They tried to persuade Lady Jane to accept the unreformed religion;
but she steadily refused. On the morning when she was to die, she
saw from her window the bleeding and headless body of her husband
brought back in a cart from the scaffold on Tower Hill where he had
laid down his life. But, as she had declined to see him before his
execution, lest she should be overpowered and not make a good end,
so, she even now showed a constancy and calmness that will never be
forgotten. She came up to the scaffold with a firm step and a
quiet face, and addressed the bystanders in a steady voice. They
were not numerous; for she was too young, too innocent and fair, to
be murdered before the people on Tower Hill, as her husband had
just been; so, the place of her execution was within the Tower
itself. She said that she had done an unlawful act in taking what
was Queen Mary's right; but that she had done so with no bad
intent, and that she died a humble Christian. She begged the
executioner to despatch her quickly, and she asked him, 'Will you
take my head off before I lay me down?' He answered, 'No, Madam,'
and then she was very quiet while they bandaged her eyes. Being
blinded, and unable to see the block on which she was to lay her
young head, she was seen to feel about for it with her hands, and
was heard to say, confused, 'O what shall I do! Where is it?'
Then they guided her to the right place, and the executioner struck
off her head. You know too well, now, what dreadful deeds the
executioner did in England, through many, many years, and how his
axe descended on the hateful block through the necks of some of the
bravest, wisest, and best in the land. But it never struck so
cruel and so vile a blow as this.
The father of Lady Jane soon followed, but was little pitied.

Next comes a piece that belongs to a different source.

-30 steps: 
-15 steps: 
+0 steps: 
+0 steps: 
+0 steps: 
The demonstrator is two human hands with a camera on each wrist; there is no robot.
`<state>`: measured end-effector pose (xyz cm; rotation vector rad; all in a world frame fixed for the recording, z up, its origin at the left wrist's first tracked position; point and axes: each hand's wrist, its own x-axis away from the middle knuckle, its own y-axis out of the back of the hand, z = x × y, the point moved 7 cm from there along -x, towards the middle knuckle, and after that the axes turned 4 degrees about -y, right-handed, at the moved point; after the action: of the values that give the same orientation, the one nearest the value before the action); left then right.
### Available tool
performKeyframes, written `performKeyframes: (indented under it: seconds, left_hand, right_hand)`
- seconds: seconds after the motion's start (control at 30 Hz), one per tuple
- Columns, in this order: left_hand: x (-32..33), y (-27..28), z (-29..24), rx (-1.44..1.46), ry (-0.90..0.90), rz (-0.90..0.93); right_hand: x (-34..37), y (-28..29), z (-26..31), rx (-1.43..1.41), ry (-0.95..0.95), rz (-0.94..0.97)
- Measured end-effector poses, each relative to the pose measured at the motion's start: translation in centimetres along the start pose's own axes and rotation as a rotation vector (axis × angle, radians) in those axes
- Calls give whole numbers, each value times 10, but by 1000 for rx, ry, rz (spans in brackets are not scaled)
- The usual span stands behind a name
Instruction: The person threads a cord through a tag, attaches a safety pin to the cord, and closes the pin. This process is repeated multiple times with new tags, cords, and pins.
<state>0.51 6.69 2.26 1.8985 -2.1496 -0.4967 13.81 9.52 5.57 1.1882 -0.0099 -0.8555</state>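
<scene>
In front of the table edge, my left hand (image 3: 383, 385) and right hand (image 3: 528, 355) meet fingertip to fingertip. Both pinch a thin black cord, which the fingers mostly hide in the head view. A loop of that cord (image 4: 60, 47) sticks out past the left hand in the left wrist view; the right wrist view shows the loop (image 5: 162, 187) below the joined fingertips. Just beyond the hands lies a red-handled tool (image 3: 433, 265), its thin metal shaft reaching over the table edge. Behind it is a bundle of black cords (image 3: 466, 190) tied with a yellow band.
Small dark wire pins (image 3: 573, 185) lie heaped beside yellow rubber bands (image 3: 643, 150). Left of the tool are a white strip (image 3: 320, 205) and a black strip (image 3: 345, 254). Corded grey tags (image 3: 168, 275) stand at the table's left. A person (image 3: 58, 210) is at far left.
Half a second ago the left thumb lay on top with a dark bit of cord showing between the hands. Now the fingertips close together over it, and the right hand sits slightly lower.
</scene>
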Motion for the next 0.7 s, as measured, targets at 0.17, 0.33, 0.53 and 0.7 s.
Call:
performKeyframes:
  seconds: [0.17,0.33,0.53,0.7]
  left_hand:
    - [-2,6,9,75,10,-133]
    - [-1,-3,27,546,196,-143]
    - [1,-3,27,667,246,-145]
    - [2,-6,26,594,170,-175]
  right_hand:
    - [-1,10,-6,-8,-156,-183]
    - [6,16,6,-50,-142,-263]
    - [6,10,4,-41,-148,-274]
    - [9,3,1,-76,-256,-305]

Queen Mary's next object was to lay hold of Elizabeth, and this was
pursued with great eagerness. Five hundred men were sent to her
retired house at Ashridge, by Berkhampstead, with orders to bring
her up, alive or dead. They got there at ten at night, when she
was sick in bed. But, their leaders followed her lady into her
bedchamber, whence she was brought out betimes next morning, and
put into a litter to be conveyed to London. She was so weak and
ill, that she was five days on the road; still, she was so resolved
to be seen by the people that she had the curtains of the litter
opened; and so, very pale and sickly, passed through the streets.
She wrote to her sister, saying she was innocent of any crime, and
asking why she was made a prisoner; but she got no answer, and was
ordered to the Tower. They took her in by the Traitor's Gate, to
which she objected, but in vain. One of the lords who conveyed her
offered to cover her with his cloak, as it was raining, but she put
it away from her, proudly and scornfully, and passed into the
Tower, and sat down in a court-yard on a stone. They besought her
to come in out of the wet; but she answered that it was better
sitting there, than in a worse place. At length she went to her
apartment, where she was kept a prisoner, though not so close a
prisoner as at Woodstock, whither she was afterwards removed, and
where she is said to have one day envied a milkmaid whom she heard
singing in the sunshine as she went through the green fields.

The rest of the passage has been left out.